◆ Exercise objective: Every picture is to be removed, and all the data is to be copied exactly.

******************************

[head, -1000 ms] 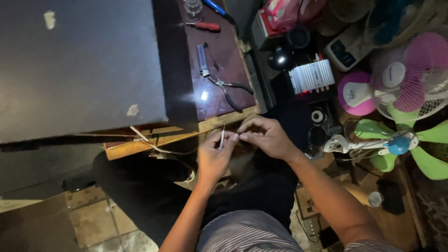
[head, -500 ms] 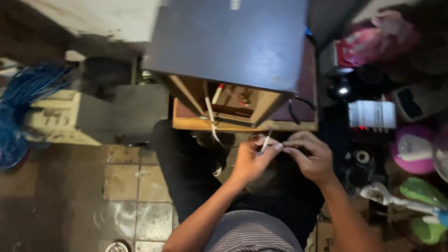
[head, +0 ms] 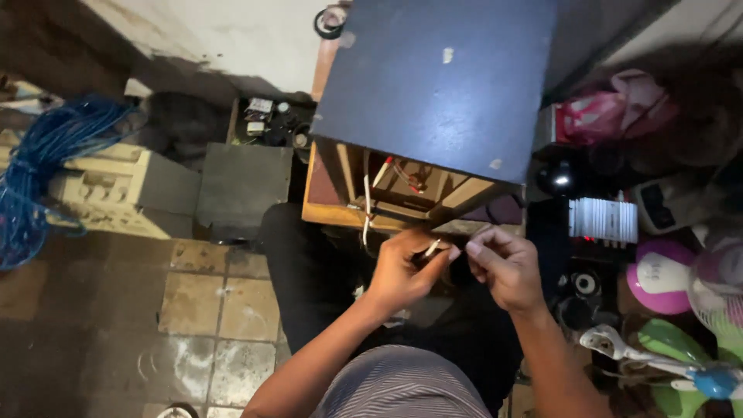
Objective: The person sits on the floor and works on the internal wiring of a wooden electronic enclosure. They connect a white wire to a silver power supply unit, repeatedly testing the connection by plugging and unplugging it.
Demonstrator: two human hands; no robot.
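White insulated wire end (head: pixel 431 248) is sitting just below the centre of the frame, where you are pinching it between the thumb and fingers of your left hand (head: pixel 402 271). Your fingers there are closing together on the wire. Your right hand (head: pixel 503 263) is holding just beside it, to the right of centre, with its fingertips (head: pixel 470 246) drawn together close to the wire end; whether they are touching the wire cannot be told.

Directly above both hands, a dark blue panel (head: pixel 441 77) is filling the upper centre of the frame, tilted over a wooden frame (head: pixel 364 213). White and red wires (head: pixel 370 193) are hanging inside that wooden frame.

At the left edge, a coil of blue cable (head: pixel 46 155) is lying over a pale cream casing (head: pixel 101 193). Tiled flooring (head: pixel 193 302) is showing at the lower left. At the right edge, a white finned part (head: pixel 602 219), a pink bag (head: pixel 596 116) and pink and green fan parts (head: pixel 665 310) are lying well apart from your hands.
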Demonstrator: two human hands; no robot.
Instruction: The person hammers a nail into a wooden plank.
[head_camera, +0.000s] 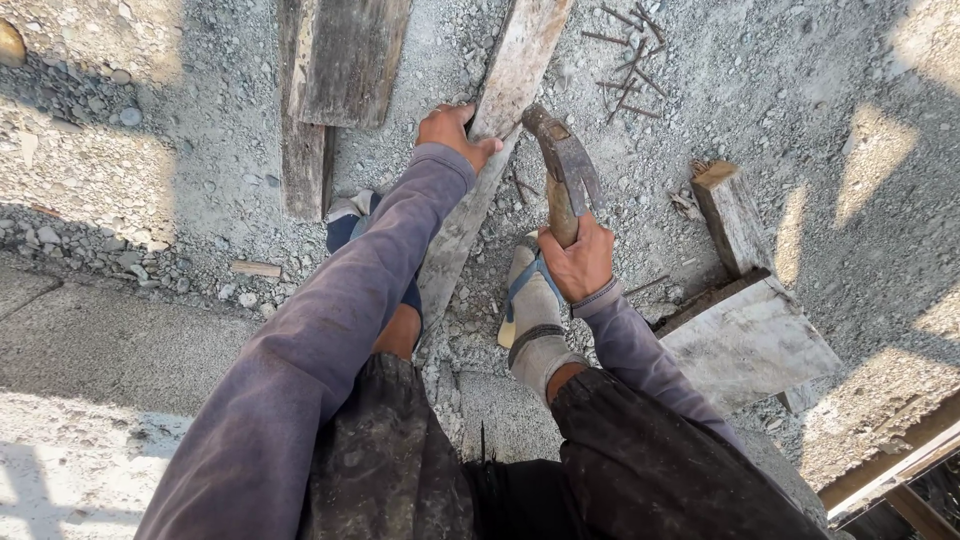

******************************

◆ Your solution:
[head, -1000 ms] 
[head, -500 ms] 
[head, +0 ms] 
Objective: The person sits on the floor and works on the internal wiring of a wooden electronic enclosure. They connect a white wire to a silver power supply unit, repeatedly testing the connection by plugging and unplugging it.
Demonstrator: two human hands; no robot.
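White insulated wire end (head: pixel 431 248) is sitting just below the centre of the frame, where you are pinching it between the thumb and fingers of your left hand (head: pixel 402 271). Your fingers there are closing together on the wire. Your right hand (head: pixel 503 263) is holding just beside it, to the right of centre, with its fingertips (head: pixel 470 246) drawn together close to the wire end; whether they are touching the wire cannot be told.

Directly above both hands, a dark blue panel (head: pixel 441 77) is filling the upper centre of the frame, tilted over a wooden frame (head: pixel 364 213). White and red wires (head: pixel 370 193) are hanging inside that wooden frame.

At the left edge, a coil of blue cable (head: pixel 46 155) is lying over a pale cream casing (head: pixel 101 193). Tiled flooring (head: pixel 193 302) is showing at the lower left. At the right edge, a white finned part (head: pixel 602 219), a pink bag (head: pixel 596 116) and pink and green fan parts (head: pixel 665 310) are lying well apart from your hands.
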Demonstrator: two human hands; no robot.
Instruction: The person hammers a nail into a wooden plank.
[head_camera, +0.000s] 

The work on this exercise is complete.